== Work task ==
Rewrite the full material exactly; no line may be skipped.

== == ==

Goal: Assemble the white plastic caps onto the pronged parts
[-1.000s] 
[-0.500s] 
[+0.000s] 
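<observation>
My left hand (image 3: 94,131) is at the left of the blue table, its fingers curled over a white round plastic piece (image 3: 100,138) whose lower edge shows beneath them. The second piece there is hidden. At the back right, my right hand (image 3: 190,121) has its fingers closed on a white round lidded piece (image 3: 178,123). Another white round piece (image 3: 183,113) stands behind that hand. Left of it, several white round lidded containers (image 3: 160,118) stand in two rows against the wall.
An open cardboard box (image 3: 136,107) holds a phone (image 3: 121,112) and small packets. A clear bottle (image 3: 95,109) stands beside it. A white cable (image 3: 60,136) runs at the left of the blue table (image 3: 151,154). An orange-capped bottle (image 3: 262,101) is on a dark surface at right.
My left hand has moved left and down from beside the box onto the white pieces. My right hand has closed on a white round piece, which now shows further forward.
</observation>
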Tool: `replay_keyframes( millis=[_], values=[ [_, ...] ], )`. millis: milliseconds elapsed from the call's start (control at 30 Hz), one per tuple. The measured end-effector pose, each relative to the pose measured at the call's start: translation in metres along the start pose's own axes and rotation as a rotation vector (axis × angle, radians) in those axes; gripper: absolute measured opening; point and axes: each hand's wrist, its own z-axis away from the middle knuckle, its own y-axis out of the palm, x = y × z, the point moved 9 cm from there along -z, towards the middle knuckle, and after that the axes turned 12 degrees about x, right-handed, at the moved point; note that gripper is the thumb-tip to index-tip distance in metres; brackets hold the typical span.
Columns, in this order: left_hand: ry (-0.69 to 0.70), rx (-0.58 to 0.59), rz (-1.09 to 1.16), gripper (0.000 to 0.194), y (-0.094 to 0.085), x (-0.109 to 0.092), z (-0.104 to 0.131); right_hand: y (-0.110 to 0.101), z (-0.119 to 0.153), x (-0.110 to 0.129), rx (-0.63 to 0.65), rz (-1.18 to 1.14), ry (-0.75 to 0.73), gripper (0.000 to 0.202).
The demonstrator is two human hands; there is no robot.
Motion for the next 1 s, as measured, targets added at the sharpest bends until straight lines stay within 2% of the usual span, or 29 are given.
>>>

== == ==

== Exercise answer ==
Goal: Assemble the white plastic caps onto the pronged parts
[-1.000s] 
[-0.500s] 
[+0.000s] 
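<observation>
My left hand (image 3: 94,131) is at the left of the blue table, its fingers curled over a white round plastic piece (image 3: 100,138) whose lower edge shows beneath them. The second piece there is hidden. At the back right, my right hand (image 3: 190,121) has its fingers closed on a white round lidded piece (image 3: 178,123). Another white round piece (image 3: 183,113) stands behind that hand. Left of it, several white round lidded containers (image 3: 160,118) stand in two rows against the wall.
An open cardboard box (image 3: 136,107) holds a phone (image 3: 121,112) and small packets. A clear bottle (image 3: 95,109) stands beside it. A white cable (image 3: 60,136) runs at the left of the blue table (image 3: 151,154). An orange-capped bottle (image 3: 262,101) is on a dark surface at right.
My left hand has moved left and down from beside the box onto the white pieces. My right hand has closed on a white round piece, which now shows further forward.
</observation>
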Tool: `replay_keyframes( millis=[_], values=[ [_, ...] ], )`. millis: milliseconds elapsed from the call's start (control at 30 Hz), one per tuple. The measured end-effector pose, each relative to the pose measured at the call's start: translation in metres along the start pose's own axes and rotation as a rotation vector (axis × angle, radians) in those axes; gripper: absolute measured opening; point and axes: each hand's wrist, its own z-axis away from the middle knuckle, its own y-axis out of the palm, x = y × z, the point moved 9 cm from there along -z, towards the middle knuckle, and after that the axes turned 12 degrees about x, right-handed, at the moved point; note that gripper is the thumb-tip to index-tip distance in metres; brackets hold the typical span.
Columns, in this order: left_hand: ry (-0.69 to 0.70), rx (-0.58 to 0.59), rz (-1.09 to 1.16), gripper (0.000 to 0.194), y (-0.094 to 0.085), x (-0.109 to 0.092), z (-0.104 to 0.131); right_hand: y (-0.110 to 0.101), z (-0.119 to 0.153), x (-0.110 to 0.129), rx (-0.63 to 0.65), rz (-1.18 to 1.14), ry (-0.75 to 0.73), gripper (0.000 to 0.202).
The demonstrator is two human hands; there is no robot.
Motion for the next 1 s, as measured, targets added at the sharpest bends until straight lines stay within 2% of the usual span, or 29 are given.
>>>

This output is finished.